DATASET EXTRACT
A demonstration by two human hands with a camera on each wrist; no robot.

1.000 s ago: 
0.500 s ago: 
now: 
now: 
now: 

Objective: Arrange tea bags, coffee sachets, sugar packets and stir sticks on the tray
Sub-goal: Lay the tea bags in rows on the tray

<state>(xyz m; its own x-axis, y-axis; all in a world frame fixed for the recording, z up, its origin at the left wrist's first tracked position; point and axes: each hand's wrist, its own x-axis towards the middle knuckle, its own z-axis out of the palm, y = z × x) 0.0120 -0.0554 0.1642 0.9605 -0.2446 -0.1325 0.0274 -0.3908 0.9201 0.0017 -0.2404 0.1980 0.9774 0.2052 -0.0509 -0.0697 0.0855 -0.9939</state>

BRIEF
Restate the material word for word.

SOLUTION
A demonstration by two human hands with a camera on each wrist; no robot.

1.000 s ago: 
0.500 s ago: 
now: 
now: 
now: 

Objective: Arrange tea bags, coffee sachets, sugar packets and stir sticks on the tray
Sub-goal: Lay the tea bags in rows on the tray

<state>(xyz m; its own x-axis, y-axis; all in a world frame fixed for the recording, z up, its origin at the left wrist's first tracked position; point and axes: each hand's wrist, its own x-axis towards the middle knuckle, its own z-axis out of the palm, y = z × x) 0.0120 -0.0554 0.1642 0.9605 -0.2446 -0.1325 0.0274 -0.3908 0.9201 0.0017 -0.2404 0.1980 0.9774 0.2052 -0.0509 -0.0697 0.0855 -0.9939</state>

This answer requires no additional content.